On our boat ride back to the harbour, they served us cheese and crackers (I really could have used a drink after that shark story) and one of the Aussies that we befriended invited us for dinner. We had gotten to know her and her two daughters, who were on holidays from Brisbane. Her husband had been out fishing while they were snorkeling and she invited us to come for a fish dinner, which would have been lovely if we had been able to find where they were staying. Armed with only the name of the place (which no one we asked had heard of), the fact the building had big waves on the roof (which we couldn’t see in the dark), unable to remember the street address and with no thought to getting a phone number, we were forced to settle for very mediocre Mexican food.

Although it was a little disappointing not to end such a wonderful day with an Aussie dinner with new friends, our stay in Airlie was great. We had survived without a single shark incident to boot.

After Airlie, our next destination is Mission Beach. We can’t resist stopping at The Big Mango for a photo and some delicious mango ice cream.

Us at the Big Mango

We drive for five hours to meet up with Christine. Christine and I were roomies years ago and think of each other more like sisters (me being the older and wiser one only because she’s younger). She has been traveling around for 8 months by herself, hitting Asia and then Australia a few months before us. It is so great to see her! We spend the first night drinking wine and sitting around outside at her hostel chatting with her, a few Scots and a few Brits.

Me and Christine on Mission Beach

Mission Beach is a small town with two campervan parks right across the street from each other. One of them charges $34 a night and the other only $12.50. The cheaper one sits right on the edge of the beach where we can view the waves right out our back window.

While in Mission, we take long walks along the 14 kms of sandy beach, one walk that takes us on a short hike to a lookout point before the three Canadians tire and return to the town pub where we consume burgers and many pitchers of beer. We are Canadian after all.

Curtis with Burger

On the hike, we came across some red green ants, which Christine said tasted like lemon if you lick their butts. I thought she was joking until she picked one up and licked it (and this was before the beer!) Curtis tried it as well but I did not.

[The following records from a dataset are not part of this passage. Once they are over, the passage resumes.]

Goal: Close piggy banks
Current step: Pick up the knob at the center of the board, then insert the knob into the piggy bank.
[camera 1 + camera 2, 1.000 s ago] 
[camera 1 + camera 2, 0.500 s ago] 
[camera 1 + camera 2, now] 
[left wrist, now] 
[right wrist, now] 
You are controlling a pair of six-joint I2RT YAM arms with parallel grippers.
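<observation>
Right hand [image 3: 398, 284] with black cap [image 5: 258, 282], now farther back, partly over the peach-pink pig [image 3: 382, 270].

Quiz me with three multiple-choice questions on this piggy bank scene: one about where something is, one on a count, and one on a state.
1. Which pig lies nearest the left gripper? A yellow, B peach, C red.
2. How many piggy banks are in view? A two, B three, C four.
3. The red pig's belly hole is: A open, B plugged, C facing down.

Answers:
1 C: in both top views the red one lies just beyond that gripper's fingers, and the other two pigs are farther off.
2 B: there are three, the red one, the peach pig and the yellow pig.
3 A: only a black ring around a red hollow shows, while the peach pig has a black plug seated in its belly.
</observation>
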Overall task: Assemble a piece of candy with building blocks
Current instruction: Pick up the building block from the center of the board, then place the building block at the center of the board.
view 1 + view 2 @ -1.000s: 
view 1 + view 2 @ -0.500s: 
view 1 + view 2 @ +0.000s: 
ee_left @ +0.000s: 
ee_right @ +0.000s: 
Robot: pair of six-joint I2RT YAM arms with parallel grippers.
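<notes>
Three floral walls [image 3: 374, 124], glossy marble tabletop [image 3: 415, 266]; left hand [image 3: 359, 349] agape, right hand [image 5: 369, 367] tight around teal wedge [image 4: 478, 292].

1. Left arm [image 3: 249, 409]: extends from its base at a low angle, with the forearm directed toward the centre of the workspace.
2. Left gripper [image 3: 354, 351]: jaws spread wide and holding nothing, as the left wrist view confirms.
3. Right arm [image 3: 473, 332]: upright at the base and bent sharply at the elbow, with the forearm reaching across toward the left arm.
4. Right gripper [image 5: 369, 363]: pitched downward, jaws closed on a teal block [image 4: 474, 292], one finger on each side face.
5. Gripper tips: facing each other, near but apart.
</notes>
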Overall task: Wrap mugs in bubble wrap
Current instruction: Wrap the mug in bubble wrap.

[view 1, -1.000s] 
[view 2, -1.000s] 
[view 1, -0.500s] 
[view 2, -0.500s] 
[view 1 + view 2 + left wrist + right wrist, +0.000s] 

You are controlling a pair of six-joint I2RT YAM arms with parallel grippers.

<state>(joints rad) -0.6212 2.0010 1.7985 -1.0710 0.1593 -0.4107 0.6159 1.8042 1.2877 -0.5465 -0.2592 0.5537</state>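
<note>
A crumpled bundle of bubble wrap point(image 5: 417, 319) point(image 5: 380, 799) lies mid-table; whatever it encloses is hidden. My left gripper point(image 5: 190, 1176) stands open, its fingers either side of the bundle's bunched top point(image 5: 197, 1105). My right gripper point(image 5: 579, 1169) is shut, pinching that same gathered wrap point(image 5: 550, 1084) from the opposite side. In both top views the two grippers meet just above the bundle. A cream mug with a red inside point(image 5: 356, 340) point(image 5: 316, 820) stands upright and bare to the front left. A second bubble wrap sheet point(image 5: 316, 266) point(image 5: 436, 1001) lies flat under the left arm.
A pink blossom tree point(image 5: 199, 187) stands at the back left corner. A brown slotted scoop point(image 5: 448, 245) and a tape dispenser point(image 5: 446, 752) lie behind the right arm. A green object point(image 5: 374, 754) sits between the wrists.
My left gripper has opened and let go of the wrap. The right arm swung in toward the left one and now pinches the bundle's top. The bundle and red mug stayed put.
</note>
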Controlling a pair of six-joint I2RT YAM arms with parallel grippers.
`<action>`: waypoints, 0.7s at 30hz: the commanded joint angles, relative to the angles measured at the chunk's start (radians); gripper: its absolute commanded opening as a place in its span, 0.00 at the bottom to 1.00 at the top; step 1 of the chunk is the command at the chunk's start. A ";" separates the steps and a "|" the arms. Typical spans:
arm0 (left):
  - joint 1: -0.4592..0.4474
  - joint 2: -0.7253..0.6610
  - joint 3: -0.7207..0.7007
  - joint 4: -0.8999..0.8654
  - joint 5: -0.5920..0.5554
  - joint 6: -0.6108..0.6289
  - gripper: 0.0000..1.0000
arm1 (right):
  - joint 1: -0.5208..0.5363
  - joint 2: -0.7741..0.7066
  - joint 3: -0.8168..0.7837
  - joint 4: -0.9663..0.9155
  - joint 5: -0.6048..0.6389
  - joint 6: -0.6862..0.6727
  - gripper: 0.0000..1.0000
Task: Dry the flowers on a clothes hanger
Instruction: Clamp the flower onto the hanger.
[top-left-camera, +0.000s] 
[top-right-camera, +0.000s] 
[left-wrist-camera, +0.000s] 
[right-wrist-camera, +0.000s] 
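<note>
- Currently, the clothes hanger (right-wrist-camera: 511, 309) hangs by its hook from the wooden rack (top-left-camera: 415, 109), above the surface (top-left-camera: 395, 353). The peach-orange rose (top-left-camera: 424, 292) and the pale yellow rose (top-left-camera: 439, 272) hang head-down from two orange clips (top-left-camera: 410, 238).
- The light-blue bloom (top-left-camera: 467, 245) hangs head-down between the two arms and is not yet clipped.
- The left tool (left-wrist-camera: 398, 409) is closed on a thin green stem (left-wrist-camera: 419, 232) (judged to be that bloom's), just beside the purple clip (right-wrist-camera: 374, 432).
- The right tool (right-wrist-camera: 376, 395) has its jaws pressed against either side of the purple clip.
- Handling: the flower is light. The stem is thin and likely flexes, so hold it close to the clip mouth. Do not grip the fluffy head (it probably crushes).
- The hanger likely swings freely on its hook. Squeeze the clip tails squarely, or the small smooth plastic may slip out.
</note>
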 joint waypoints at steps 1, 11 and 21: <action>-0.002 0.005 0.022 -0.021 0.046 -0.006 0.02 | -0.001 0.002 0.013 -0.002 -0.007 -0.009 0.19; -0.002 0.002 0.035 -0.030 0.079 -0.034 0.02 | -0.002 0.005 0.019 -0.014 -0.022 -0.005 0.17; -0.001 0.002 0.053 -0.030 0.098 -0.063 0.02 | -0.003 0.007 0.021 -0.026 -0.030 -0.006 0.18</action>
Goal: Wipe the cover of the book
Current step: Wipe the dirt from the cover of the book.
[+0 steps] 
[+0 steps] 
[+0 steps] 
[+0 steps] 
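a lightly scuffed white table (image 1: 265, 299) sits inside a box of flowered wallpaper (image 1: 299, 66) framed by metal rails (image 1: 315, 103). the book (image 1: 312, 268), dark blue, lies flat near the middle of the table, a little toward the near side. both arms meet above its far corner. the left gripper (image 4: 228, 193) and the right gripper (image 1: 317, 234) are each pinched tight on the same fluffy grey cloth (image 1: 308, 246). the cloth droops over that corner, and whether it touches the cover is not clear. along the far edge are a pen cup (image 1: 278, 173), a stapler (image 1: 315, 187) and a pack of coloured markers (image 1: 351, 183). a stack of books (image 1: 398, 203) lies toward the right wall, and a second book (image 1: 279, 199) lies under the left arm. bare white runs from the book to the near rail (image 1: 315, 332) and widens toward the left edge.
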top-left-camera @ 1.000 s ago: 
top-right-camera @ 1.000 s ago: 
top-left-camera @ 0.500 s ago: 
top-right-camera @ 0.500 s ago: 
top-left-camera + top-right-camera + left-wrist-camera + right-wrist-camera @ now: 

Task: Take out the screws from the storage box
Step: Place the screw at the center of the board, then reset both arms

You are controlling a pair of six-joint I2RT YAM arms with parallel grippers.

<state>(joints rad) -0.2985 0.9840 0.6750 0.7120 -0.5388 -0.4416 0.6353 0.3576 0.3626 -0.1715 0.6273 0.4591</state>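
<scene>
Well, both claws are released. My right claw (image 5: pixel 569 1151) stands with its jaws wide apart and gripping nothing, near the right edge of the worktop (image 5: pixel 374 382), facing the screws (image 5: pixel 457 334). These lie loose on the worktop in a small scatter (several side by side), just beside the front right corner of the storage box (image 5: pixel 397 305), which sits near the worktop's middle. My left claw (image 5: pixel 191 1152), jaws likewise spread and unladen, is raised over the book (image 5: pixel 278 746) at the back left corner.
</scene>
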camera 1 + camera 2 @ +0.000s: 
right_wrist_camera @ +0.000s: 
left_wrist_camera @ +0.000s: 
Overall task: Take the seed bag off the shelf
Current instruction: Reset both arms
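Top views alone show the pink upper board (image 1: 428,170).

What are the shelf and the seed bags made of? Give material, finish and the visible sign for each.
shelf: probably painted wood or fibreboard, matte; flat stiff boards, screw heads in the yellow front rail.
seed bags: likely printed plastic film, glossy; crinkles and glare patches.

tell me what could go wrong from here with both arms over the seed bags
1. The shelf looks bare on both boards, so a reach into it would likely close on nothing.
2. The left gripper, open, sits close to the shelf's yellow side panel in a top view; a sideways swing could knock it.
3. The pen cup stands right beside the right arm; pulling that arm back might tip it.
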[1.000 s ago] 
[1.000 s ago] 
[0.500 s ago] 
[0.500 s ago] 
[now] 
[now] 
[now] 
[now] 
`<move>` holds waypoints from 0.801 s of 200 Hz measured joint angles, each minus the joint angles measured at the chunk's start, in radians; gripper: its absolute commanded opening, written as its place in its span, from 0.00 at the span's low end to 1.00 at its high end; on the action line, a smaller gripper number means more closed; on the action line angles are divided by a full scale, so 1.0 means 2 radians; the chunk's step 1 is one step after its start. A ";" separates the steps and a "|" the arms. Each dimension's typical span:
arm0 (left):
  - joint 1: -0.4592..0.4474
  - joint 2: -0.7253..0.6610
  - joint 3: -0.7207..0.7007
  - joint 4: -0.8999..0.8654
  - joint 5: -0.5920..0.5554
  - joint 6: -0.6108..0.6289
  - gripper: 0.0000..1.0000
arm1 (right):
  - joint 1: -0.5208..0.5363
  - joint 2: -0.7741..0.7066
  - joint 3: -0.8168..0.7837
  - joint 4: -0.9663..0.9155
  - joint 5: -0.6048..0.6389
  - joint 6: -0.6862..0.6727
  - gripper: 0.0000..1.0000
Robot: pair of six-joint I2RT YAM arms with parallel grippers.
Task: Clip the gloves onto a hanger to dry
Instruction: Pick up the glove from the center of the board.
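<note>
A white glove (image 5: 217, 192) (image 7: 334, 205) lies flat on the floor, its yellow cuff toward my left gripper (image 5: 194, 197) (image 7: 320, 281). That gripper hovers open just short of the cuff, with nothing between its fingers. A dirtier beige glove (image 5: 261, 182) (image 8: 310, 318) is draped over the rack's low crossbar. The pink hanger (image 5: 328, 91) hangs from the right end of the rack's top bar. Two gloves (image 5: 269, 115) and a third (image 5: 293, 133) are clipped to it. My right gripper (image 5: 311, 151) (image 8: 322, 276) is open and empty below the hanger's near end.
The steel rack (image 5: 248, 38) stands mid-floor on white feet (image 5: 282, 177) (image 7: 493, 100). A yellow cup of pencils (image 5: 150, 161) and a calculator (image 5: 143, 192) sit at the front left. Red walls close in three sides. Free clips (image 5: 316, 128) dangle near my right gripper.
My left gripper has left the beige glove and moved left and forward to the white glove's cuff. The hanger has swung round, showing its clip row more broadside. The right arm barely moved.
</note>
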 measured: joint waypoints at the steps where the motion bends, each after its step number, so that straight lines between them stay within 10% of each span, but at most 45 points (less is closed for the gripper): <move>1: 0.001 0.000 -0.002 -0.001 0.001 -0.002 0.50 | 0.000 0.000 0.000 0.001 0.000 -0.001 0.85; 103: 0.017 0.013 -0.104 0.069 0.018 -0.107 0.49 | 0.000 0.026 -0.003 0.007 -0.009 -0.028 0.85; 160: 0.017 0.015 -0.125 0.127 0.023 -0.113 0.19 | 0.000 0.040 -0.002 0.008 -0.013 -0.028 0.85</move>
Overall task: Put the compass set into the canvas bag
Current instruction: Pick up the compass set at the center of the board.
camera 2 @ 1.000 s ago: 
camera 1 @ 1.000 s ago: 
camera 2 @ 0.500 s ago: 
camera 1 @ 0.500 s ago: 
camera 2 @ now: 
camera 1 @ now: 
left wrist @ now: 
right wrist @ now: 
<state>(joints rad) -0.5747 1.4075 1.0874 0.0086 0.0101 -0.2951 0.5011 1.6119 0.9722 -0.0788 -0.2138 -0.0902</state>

Apparently they really do taste like citrus but I guess I’ll never know for sure.

A fun few days in Mission Beach spent catching up and relaxing, Christine joins us in our campervan and the three of us set off for a mini road trip up to Cairns.

Cairns Street

Along the way, we pass the Sugar Museum and decide to stop. After days of driving through sugar cane fields, we are drawn to the museum dedicated to the sweet stuff.

sugar cane

sugar cane

Actually we pass Cairns and hit Port Douglas for lunch and a walk on their beach before going back to Cairns to spend a few nights with our Aussie friend Ryan. The drive along the coast during this stretch is magnificent.

As the Aussie portion of our trip comes to a close, we look forward to our adventures in Europe. But first, a few days in Singapore.


As I sit in a flat in France and write about our road trip in Australia, I just have to pinch myself. This is my life – at least for another 6 months anyways. As we approach the half way mark of our one year trip, I reflect on how lucky I feel to have been able to do this. I wouldn’t trade these experiences for anything. And as much as I’m dying to rave about our first few days in Europe, I have to share the adventures of our last 2 weeks in Australia first.

Curtis with the Camperman

As we drove out of Sydney, our campervan adventure plan was to head into the outback (or as close as we can get) before heading north up to Cairns and the Great Barrier Reef. We took the Inland route and drove about 500 kms before bunking down just outside of Armidale at a rest stop.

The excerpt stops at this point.